Paixão e vício são coisas muito parecidas. O Sr. Silva não é um viciado, mas está apaixonado. Como um drogado, mostra claros sinais de alienação e deslumbramento. O seu corpo todo responde à sua paixão e de sua mente tudo o mais ele exclui; a paixão o rejuvenesce e o faz sentir-se livre. Vê o mundo claro e límpido, como um desenho novo, porém seus olhos não fixam nenhum detalhe e o seu pensamento viaja acima das preocupações corriqueiras dos mortais. As pessoas lhe parecem ridículas, entregues que estão a afazeres ridículos e mesquinhos; as amizades com seus melhores amigos estão suspensas.

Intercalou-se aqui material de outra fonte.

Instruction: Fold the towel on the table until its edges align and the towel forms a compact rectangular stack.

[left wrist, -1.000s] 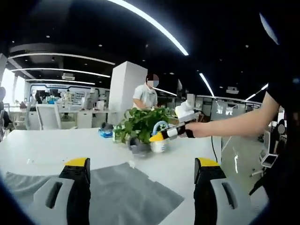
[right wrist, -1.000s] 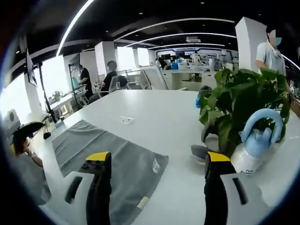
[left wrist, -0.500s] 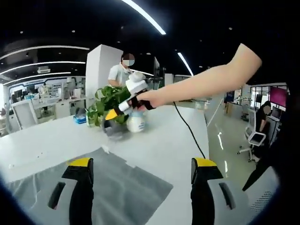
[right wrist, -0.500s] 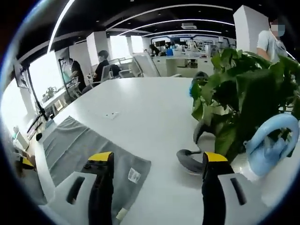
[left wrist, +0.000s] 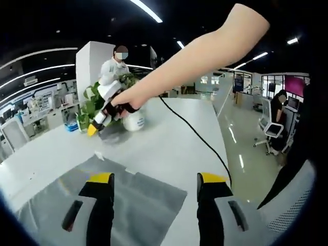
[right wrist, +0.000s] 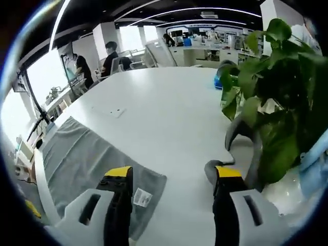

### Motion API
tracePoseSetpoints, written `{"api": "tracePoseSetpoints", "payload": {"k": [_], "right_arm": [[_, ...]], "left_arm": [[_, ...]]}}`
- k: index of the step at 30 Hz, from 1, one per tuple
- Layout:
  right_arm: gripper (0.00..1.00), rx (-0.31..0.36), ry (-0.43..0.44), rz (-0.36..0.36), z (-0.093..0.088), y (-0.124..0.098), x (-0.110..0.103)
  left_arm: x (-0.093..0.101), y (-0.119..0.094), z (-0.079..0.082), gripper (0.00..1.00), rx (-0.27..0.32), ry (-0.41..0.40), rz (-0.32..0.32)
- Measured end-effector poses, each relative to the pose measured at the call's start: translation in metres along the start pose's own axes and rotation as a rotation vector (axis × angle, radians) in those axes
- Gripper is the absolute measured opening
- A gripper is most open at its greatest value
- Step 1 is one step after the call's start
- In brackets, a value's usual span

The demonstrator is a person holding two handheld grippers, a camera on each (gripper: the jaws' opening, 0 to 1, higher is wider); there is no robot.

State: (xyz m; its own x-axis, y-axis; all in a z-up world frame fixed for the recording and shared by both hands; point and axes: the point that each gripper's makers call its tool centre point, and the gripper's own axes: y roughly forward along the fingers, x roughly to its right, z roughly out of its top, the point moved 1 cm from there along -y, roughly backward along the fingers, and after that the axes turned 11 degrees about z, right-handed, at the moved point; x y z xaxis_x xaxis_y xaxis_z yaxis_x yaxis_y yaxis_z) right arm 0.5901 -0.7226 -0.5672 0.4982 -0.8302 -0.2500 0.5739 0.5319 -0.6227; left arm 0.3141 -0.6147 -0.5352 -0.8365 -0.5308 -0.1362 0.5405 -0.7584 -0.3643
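A grey towel (left wrist: 138,197) lies flat and unfolded on the white table (left wrist: 169,143). My left gripper (left wrist: 155,187) hovers open above the towel's near part, nothing between its jaws. A person's bare arm reaches in from the upper right, holding my right gripper (left wrist: 97,125), whose yellow tip hangs near the towel's far corner. In the right gripper view the towel (right wrist: 77,159) stretches to the left, and its corner with a white label (right wrist: 139,197) sits beside the left jaw. My right gripper (right wrist: 171,177) is open over bare tabletop.
A leafy potted plant (right wrist: 277,102) with a grey curved object (right wrist: 241,136) at its base stands close on the right. A white spray bottle (left wrist: 134,121) sits beside the plant (left wrist: 95,97). A black cable (left wrist: 195,136) trails over the table. People and desks fill the office behind.
The right gripper has come down and left toward the towel's far corner. Both cameras have swung, and the plant now looms closer in the right gripper view.
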Motion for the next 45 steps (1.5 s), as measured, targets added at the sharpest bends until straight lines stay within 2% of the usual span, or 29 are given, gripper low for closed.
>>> {"api": "tracePoseSetpoints", "payload": {"k": [2, 6, 8, 12, 17, 22, 26, 31, 34, 39, 45], "right_arm": [[0.54, -0.025, 0.003, 0.013, -0.003, 0.006, 0.000], [0.47, -0.125, -0.094, -0.019, -0.018, 0.013, 0.008], [0.42, -0.159, -0.106, -0.013, -0.024, 0.018, 0.007], [0.40, -0.211, -0.127, -0.006, -0.037, 0.030, 0.006], [0.29, -0.281, -0.200, 0.007, -0.048, 0.045, 0.006], [0.24, -0.290, -0.232, 0.020, -0.046, 0.056, 0.002], [0.21, -0.295, -0.241, 0.023, -0.047, 0.062, 0.000], [0.16, -0.308, -0.265, 0.032, -0.050, 0.068, -0.004], [0.11, -0.313, -0.288, 0.039, -0.052, 0.071, -0.006], [0.10, -0.292, -0.291, 0.023, -0.050, 0.075, 0.001], [0.10, -0.252, -0.237, 0.032, -0.051, 0.075, 0.003]], "left_arm": [[0.006, 0.003, -0.005, 0.55, -0.018, 0.003, -0.032], [0.019, 0.009, -0.011, 0.47, -0.040, -0.012, -0.093], [0.027, 0.012, -0.014, 0.38, -0.056, -0.002, -0.132], [0.035, 0.020, -0.019, 0.26, -0.073, -0.022, -0.175], [0.042, 0.028, -0.032, 0.22, -0.110, -0.015, -0.199], [0.048, 0.035, -0.046, 0.18, -0.145, -0.013, -0.224], [0.054, 0.039, -0.057, 0.17, -0.158, 0.076, -0.251], [0.064, 0.047, -0.065, 0.17, -0.166, 0.112, -0.272], [0.068, 0.056, -0.066, 0.17, -0.150, 0.118, -0.270], [0.079, 0.066, -0.080, 0.18, -0.197, 0.131, -0.272], [0.073, 0.069, -0.086, 0.15, -0.194, 0.196, -0.221]]}}
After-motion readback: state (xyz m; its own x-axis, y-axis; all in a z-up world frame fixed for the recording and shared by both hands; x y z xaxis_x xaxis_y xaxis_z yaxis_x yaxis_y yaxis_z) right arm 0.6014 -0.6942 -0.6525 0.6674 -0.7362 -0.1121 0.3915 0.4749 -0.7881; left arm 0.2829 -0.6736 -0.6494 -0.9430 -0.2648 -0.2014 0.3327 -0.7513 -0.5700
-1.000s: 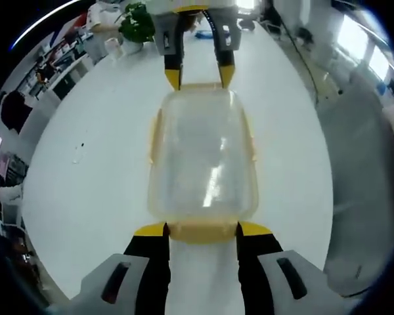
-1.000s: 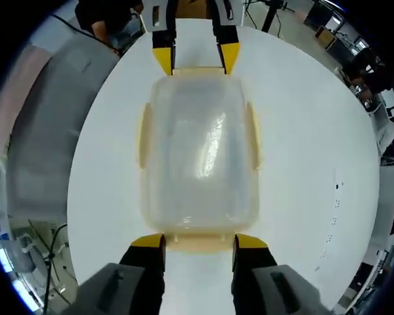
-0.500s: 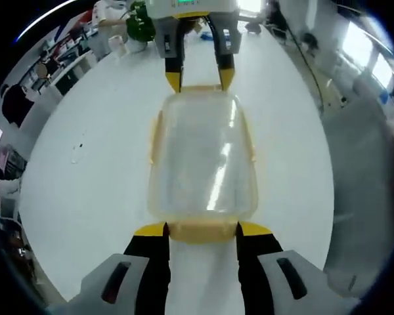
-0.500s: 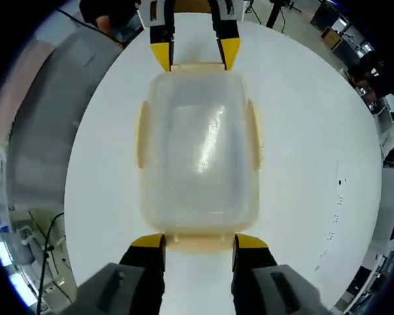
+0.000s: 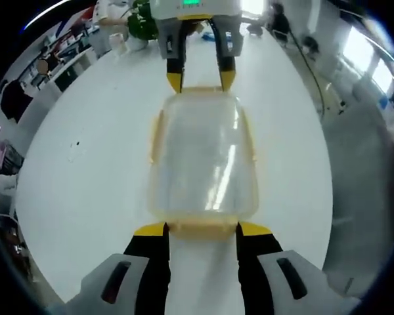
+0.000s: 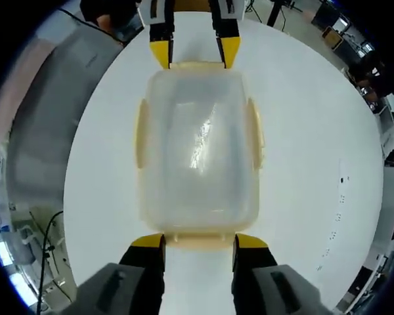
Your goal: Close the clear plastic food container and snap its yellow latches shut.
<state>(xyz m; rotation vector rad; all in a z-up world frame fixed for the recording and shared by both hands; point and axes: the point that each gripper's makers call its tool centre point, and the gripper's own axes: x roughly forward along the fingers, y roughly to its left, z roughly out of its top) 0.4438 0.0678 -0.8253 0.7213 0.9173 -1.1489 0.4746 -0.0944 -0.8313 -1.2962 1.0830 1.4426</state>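
One white table (image 5: 92, 164) w/ clear container (image 5: 203, 157) on it, lid on. Left gripper (image 5: 201, 230) and right gripper (image 6: 198, 241) at opposite ends, jaws apart, straddling yellow latches (image 5: 203, 230), tips touching, not clamped.

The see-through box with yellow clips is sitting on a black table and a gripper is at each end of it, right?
Not quite: the table is white, not black, as the left gripper view shows. The rest holds: the clear box with yellow clips sits on it, with the left gripper at one end and the right gripper at the other.
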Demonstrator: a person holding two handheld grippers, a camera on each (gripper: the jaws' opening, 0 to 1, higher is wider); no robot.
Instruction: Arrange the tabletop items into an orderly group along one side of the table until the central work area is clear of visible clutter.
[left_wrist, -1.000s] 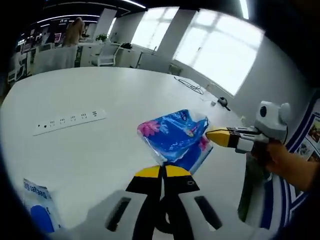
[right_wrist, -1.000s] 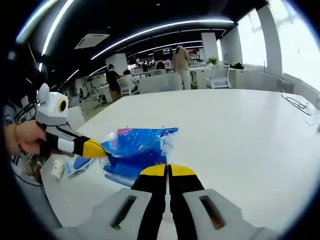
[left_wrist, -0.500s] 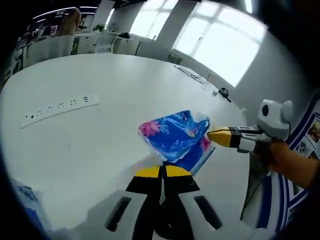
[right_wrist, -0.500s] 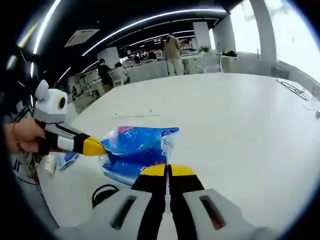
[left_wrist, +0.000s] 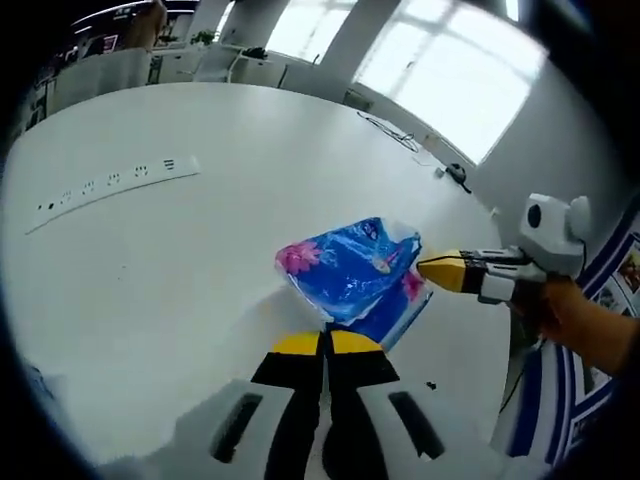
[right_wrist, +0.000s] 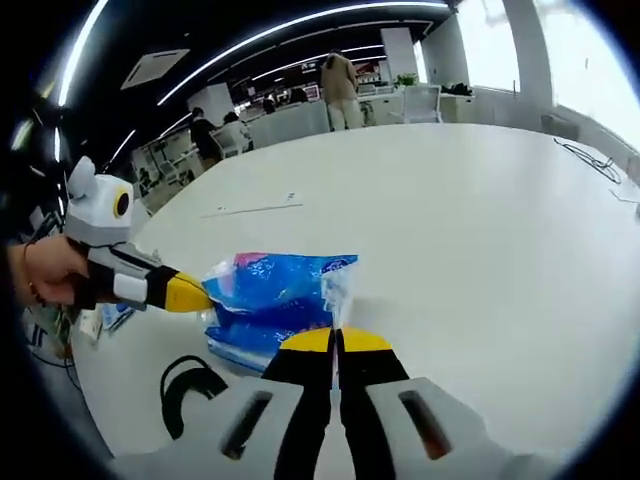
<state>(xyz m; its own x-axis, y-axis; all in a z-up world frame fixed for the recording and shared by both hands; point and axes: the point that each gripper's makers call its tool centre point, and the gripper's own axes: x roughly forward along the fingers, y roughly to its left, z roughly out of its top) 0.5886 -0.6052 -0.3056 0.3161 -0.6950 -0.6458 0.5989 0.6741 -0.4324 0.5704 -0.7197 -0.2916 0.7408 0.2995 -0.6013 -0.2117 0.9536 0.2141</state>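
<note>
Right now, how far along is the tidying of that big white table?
Little looks done yet. In hand: both tools, left and right, are shut on the blue flowered plastic pack, one at each end. Left: the long white power strip lies far off on the white table, and a black cable sits near its edge.

office chairs (right_wrist: 240, 125) and standing people (right_wrist: 340, 78) beyond the table

Your table (left_wrist: 250, 180) is white and broad. On it you have a power strip (left_wrist: 110, 185) at upper left of the left gripper view, cables (left_wrist: 395, 135) toward the windows at the top, and a black cord (right_wrist: 190, 385) at lower left of the right gripper view.
</note>
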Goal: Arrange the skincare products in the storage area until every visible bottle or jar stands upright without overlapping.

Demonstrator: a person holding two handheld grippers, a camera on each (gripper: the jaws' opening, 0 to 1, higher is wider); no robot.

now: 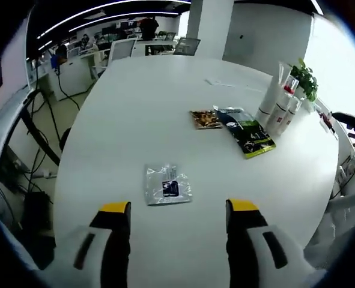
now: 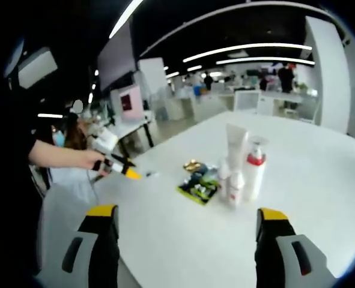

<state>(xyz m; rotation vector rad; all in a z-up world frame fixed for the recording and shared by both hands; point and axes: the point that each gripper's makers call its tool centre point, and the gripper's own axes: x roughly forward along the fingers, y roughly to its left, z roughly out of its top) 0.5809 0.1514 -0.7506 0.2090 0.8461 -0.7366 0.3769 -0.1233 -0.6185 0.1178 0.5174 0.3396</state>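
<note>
Desk: large, white, rounded edge; office room with other desks, chairs and people behind it.

Left gripper: jaws wide apart, yellow-tipped, holding nothing, hovering above the near part of the desk.

Silver sachet: lies flat on the desk just beyond and between the left gripper's jaws, dark label patch on it, apart from everything else.

Brown packet: flat, further out toward the middle of the desk.

Dark green packet: flat, just beside the brown packet, its far corner near the bottles; in the right gripper view it lies left of the bottles with other small packets that are too blurred to tell apart.

Skincare bottles: cluster standing upright near the far right edge of the desk, close together. In the right gripper view: tall white tube, white pump bottle with red collar, and what looks like two small white bottles in front.

Potted plant: green, just behind the bottles.

Right gripper: jaws wide apart, empty, above the desk edge, well short of the bottles.

Person's forearm and hand: at left of the right gripper view, holding the other gripper over the desk
</note>
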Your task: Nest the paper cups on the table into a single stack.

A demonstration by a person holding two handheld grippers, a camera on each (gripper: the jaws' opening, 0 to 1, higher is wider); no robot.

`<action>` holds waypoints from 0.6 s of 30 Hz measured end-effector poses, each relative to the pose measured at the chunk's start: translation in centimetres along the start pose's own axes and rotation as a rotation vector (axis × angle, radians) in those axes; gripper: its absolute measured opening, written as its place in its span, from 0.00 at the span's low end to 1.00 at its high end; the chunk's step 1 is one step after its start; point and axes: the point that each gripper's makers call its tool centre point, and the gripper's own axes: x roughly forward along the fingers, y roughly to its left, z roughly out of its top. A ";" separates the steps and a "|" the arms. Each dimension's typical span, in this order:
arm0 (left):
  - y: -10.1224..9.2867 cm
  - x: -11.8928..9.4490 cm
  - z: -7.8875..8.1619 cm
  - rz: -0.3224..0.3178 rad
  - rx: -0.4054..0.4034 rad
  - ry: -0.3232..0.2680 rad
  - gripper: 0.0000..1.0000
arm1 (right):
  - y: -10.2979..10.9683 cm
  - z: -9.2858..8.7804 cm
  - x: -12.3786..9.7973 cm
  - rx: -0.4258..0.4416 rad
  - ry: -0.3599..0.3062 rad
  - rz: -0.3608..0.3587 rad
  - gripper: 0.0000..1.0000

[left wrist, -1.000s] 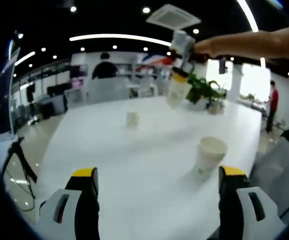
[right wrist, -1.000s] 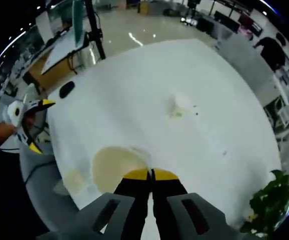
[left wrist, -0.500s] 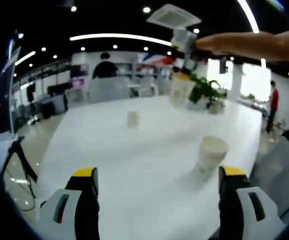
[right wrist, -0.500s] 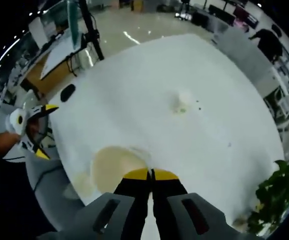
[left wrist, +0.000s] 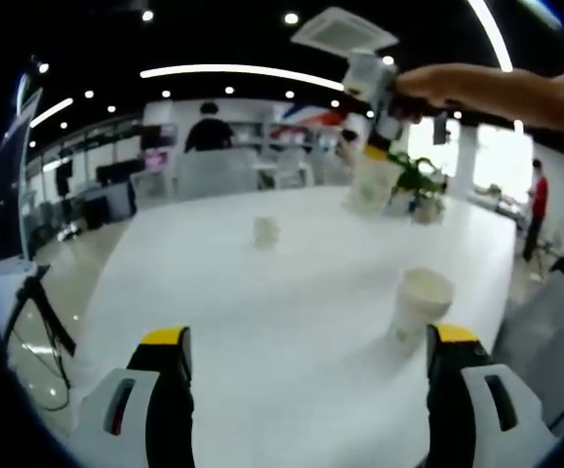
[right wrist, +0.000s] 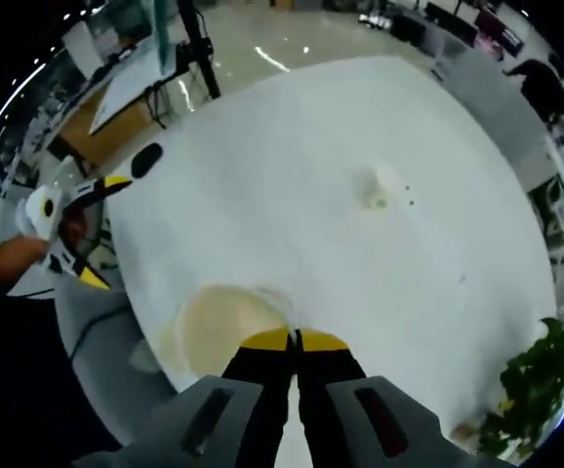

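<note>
Three paper cups are showing in the left gripper view: one near cup [left wrist: 422, 300] is standing upright on the white table [left wrist: 292, 322] at lower right of the frame, just above and slightly inside the tip of the right-hand jaw; one far cup [left wrist: 265, 230] is standing small near the frame centre, well apart from both jaws; one held cup [left wrist: 369, 180] is hanging in the air at upper right, above the table and in front of a potted plant [left wrist: 421, 180]. The left gripper [left wrist: 306, 341] is keeping its jaws spread wide at the bottom of the frame, with bare table between the yellow tips and nothing in contact with them. The right gripper [left wrist: 375, 93] is entering from the upper right, carried by a hand [left wrist: 428, 83], and is pinching the held cup by its rim. In the right gripper view, the right gripper [right wrist: 295, 339] is pressing its yellow tips together on the rim of the held cup [right wrist: 221, 327], whose open mouth is lying just left of the tips at lower centre. The far cup [right wrist: 380, 185] is sitting at upper right of centre on the table [right wrist: 292, 156]. The left gripper [right wrist: 92, 229] is appearing at the left edge, jaws apart.
</note>
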 end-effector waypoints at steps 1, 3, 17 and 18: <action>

Sorri enquanto dirige levando ao lado o estojo de um colar de pérolas e um buquê de rosas. Quase em êxtase, ele tem vontade de gritar com toda a força o nome de sua amada. Porém, outras vezes desconfia de que é vítima, de que é enganado, se apressa, voa mesmo, na maior aflição e ódio, devastado pelo ciúme. Seu comportamento então não tem medidas, nem seu juízo tem ouvidos: quer destruir, bater e matar.
Trata-se de uma paixão proibida. Como é uma pessoa de bem, o Sr. Silva está consciente do mal a que está entregue mas este mal parece-lhe que afasta todos os outros males e torna-se a sua derradeira esperança de felicidade. Aos cinqüenta anos, pensa que voltar à sua antiga rotina de vida seria renunciar à felicidade que o amor ainda lhe poderia dar, para meter-se de vez em um caixão, e este pensamento lhe provoca lágrimas. Essa renúncia ele não acha justa nem tem coragem de fazer. Mas não consegue divisar um futuro e a vida então lhe parece sem sentido.
Como é possível alguém cair em estado tão lamentável como aquele de um viciado em drogas, ou em tal descontrole como se encontra o Sr. Silva?